Sources in the Prime Minister’s Office said that Netanyahu’s visit to the base was not connected to the Turkel Committee or the UN commission, nor to Erdogan’s continual demand for an Israeli apology and reparation payments to victims of the incident and their families. Rather, the sources said, the prime minister just wanted to show support and appreciation to the commandos involved.
Erdogan has said that an apology and reparations were a precondition to restoring normalcy to Israeli- Turkish ties. In recent speeches, however, Netanyahu has made clear he realizes that the relations have changed dramatically, comparing the souring of Israeli-Turkish ties to what happened to Iranian-Israeli ties after the Iranian revolution in 1979.
“Things have changed in Iran, and unfortunately in other places as well, almost overnight,” he said in a reference to Turkey earlier in the month, at a speech at the opening of the Knesset’s winter session.
Despite the tidal wave of rhetorical barbs against Israel flowing out of Ankara since the flotilla incident, Jerusalem has taken a very moderate public tone, not wanting – according to diplomatic sources – to make the situation worse, or harm the bilateral business ties that still exist between the two countries.
Netanyahu, during his comments to the commandos Tuesday, said that the Shayetet has dealt with other vessels since that incident, and even in the same flotilla as the Mavi Marmara, without any casualties, since those other boats did not harbor people coming with violent intent.
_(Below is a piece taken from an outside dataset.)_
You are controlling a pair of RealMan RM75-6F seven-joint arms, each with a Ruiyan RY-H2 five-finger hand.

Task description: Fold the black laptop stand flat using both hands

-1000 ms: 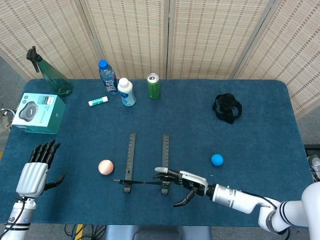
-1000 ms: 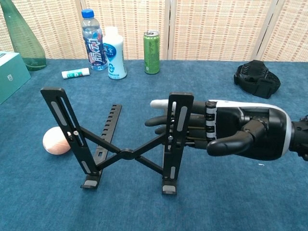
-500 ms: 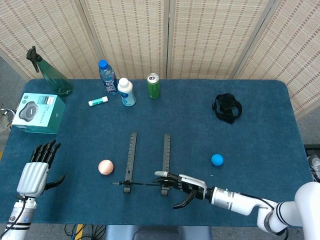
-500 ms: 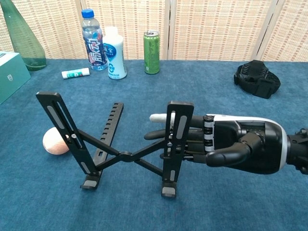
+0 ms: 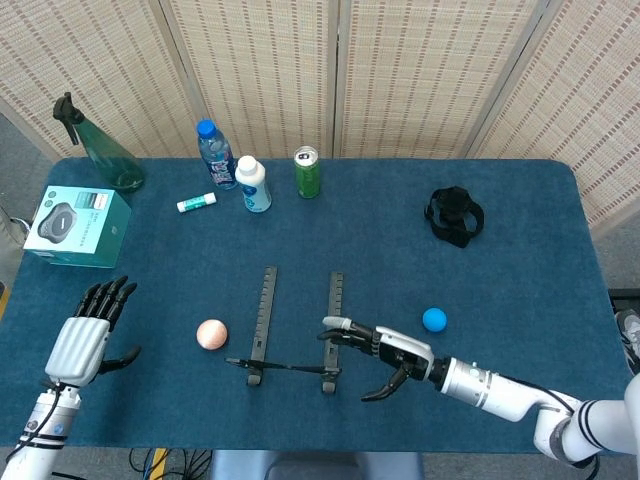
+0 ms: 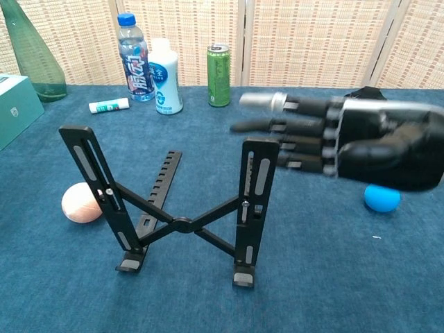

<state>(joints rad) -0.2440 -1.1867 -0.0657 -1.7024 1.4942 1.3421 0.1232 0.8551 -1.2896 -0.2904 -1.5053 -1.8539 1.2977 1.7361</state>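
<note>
The black laptop stand [image 5: 290, 335] stands unfolded at the front middle of the table. In the chest view its two slotted uprights [image 6: 256, 186] rise from a crossed link with a hub [image 6: 182, 223]. My right hand [image 6: 347, 139] hovers just right of the right upright's top, fingers stretched out toward the left, holding nothing; I cannot tell whether its fingertips touch the stand. The head view shows this right hand [image 5: 385, 352] beside the stand's right rail. My left hand [image 5: 87, 340] floats with spread fingers near the front left edge, well away from the stand.
A pink ball [image 5: 211, 334] lies left of the stand, a blue ball [image 5: 433, 319] to its right. At the back stand a green can [image 5: 307, 172], two bottles [image 5: 216, 155], a spray bottle [image 5: 100, 150], a teal box [image 5: 78, 226] and a black strap [image 5: 454, 215].
My right hand has risen and drawn back to the right, off the right upright it lay against. The stand has rocked slightly. My left hand has edged forward and right.
</note>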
“You acted to defend Israel against the people who came to help break our bulwark against terrorist infiltration,” Netanyahu said of the naval blockade of Gaza.
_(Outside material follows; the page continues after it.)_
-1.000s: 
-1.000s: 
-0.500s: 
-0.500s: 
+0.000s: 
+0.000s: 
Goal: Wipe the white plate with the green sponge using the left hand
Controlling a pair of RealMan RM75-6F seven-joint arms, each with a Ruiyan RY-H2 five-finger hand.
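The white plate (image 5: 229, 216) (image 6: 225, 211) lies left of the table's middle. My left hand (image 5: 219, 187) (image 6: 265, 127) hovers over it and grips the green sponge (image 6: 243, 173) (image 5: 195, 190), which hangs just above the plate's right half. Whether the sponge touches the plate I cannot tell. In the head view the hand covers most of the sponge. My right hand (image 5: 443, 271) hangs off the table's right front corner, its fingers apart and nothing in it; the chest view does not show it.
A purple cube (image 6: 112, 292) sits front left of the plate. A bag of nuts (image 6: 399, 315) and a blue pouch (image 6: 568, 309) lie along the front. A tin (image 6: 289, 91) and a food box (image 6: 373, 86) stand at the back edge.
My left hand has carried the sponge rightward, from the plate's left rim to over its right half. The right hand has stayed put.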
Netanyahu described Gaza as an “Iranian terror base that endangers the State of Israel. It is very close to us, it is very dangerous. This is not a theoretical danger – thousands of missiles and rockets from Gaza have rained down on us. There is a constant attempt by Hamas, backed by Iran, to bring more and more weapons directed against Israeli citizens.”
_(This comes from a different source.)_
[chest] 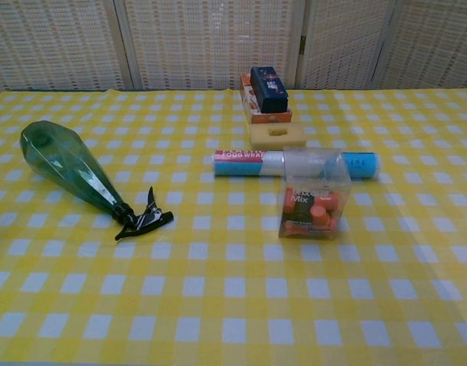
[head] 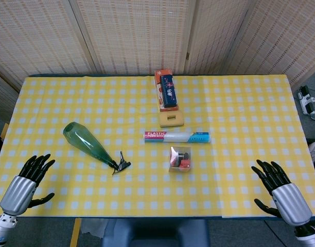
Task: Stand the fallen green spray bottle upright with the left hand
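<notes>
Our left hand rests spread and empty, since the green spray bottle lies toppled ahead to its right, awaiting our grasp.

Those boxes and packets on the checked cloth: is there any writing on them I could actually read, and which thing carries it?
"PLASTIC" on the red end of the long wrap box, head view.
"FOOD WRAP" on that same box, chest view.
"Mix" on the clear plastic box holding orange pieces; the print above it is blurred.
Dark blue packet: pale marks, too small to read.
Orange carton beneath it: unreadable.
Green spray bottle: no label visible.
</notes>
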You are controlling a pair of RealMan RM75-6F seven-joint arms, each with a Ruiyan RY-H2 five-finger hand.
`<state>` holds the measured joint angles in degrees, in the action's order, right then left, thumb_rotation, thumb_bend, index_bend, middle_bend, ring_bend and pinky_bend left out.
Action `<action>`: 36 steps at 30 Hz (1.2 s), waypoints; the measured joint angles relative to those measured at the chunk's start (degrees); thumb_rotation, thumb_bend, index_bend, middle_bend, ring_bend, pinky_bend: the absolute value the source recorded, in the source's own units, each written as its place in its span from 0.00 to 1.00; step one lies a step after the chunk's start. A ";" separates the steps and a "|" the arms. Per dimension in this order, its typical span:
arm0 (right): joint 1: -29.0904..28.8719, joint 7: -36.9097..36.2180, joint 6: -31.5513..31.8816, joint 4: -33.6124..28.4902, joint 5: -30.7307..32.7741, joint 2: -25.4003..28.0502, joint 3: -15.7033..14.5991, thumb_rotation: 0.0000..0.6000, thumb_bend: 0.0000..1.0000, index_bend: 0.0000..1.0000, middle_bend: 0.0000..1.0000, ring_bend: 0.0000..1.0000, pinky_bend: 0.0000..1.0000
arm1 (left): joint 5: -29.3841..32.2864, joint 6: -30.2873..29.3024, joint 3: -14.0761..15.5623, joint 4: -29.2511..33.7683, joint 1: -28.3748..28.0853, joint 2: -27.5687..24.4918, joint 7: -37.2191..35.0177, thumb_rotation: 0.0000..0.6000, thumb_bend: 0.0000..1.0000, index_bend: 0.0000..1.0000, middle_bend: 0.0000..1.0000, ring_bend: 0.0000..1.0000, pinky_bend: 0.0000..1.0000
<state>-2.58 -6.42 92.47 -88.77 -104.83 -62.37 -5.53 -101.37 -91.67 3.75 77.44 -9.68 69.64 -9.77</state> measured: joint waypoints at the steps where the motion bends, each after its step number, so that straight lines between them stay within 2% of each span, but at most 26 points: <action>1: 0.00 0.02 0.05 0.01 0.14 -0.03 0.11 1.00 0.26 0.00 0.00 0.00 0.00 | 0.06 0.00 0.02 0.02 0.02 -0.06 -0.20 1.00 0.19 0.00 0.00 0.00 0.00; 5: -0.22 0.05 -0.56 0.20 0.70 -0.19 0.36 1.00 0.26 0.00 0.00 0.00 0.00 | 0.29 -0.04 -0.13 -0.03 0.05 -0.10 0.07 1.00 0.19 0.00 0.00 0.00 0.00; 6: -0.30 0.02 -0.84 0.25 0.79 -0.20 0.35 1.00 0.26 0.00 0.00 0.00 0.00 | 0.17 -0.28 -0.23 -0.10 0.01 -0.01 0.05 1.00 0.19 0.00 0.03 0.01 0.04; 7: -0.39 -0.03 -1.10 0.40 0.84 -0.18 0.30 1.00 0.26 0.00 0.00 0.00 0.00 | -0.05 -0.81 -0.43 -0.25 -0.03 0.22 -0.10 1.00 0.19 0.00 0.11 0.06 0.13; 8: -0.38 -0.09 -1.10 0.52 0.83 -0.13 0.22 1.00 0.26 0.00 0.00 0.00 0.00 | -0.25 -1.36 -0.65 -0.40 -0.06 0.48 -0.13 1.00 0.19 0.00 0.21 0.15 0.23; 10: -0.19 -0.47 -0.78 0.64 0.80 0.07 0.06 1.00 0.26 0.00 0.00 0.00 0.00 | -0.94 -3.26 -1.33 -1.03 -0.16 1.53 -0.39 1.00 0.20 0.05 0.58 0.52 0.60; 12: 0.06 -0.82 -0.25 0.68 0.73 0.30 -0.05 1.00 0.26 0.00 0.00 0.00 0.00 | -1.93 -5.37 -1.84 -2.01 -0.36 3.01 -1.35 1.00 0.20 0.18 0.91 0.89 0.91; 13: 0.26 -0.97 0.23 0.65 0.67 0.45 -0.09 1.00 0.26 0.00 0.00 0.00 0.00 | -2.54 -6.76 -2.16 -2.76 -0.54 4.04 -2.49 1.00 0.20 0.24 0.98 0.96 0.97; 16: 0.79 -1.25 1.87 0.54 -0.02 0.67 -0.18 1.00 0.26 0.00 0.00 0.00 0.00 | -4.47 -9.02 -2.72 -4.98 -1.34 6.71 -5.46 1.00 0.20 0.32 1.00 1.00 1.00; 20: 1.29 -1.63 3.33 0.73 -1.55 0.72 -0.50 1.00 0.26 0.00 0.00 0.00 0.00 | -5.94 -6.96 -2.50 -3.82 -2.91 6.10 -3.76 1.00 0.20 0.36 1.00 1.00 1.00; 24: 1.22 -2.11 2.68 0.33 -1.28 0.90 -0.66 1.00 0.26 0.00 0.00 0.00 0.00 | -5.22 -1.90 -3.00 2.06 -4.66 4.25 3.35 1.00 0.20 0.39 1.00 1.00 1.00; 28: 1.02 -2.37 2.42 0.48 -1.15 0.94 -0.56 1.00 0.26 0.00 0.00 0.00 0.00 | -2.94 6.89 -3.91 8.22 -7.62 2.22 11.17 1.00 0.20 0.39 1.00 1.00 1.00; 31: 0.43 -2.60 1.30 0.35 -0.83 0.89 -0.37 1.00 0.26 0.00 0.00 0.00 0.00 | -1.88 12.20 -4.73 9.93 -10.03 2.18 17.11 1.00 0.20 0.39 1.00 1.00 1.00; 36: -0.36 -2.63 0.54 -0.36 -0.94 0.79 -0.08 1.00 0.26 0.00 0.00 0.00 0.00 | -1.34 15.99 -6.27 9.64 -13.44 4.66 26.40 1.00 0.20 0.39 1.00 1.00 1.00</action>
<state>-2.95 -9.05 93.01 -89.13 -105.76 -61.58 -5.61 -102.71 -75.69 -2.52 87.08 -23.12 74.30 16.63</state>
Netanyahu said the task of his government, and the Olmert government that preceded it and established the naval blockade, was to stop the arms smuggling “using legitimate means at our disposal – the naval blockade, and other ways in which we work, both nearby and far away – to stop the entry of these lethal weapons directed against Israeli citizens.”
Netanyahu told the commandos he was glad to see among them those who “managed to get through this experience and recuperate. I salute all of you. You act in the name of the State of Israel for Israel’s security. Nobody’s better than you. I salute you.”
Netanyahu was accompanied on his visit by Chief of General Staff Lt.-Gen. Gabi Ashkenazi and navy commander Adm. Eli Marom.
“You shot at whom you had to, and not at those you didn’t have to,” Ashkenazi said.
Alluding to the classified missions the unit carries out, Ashkenazi said it was “a pity that the country does not know what we know about these fighters, and a little about what our enemies have experienced from them.”
In a related development, the security cabinet is expected to meet on Wednesday to discuss the missiles that have been smuggled into the Gaza Strip and are threatening IAF flights over and near the area.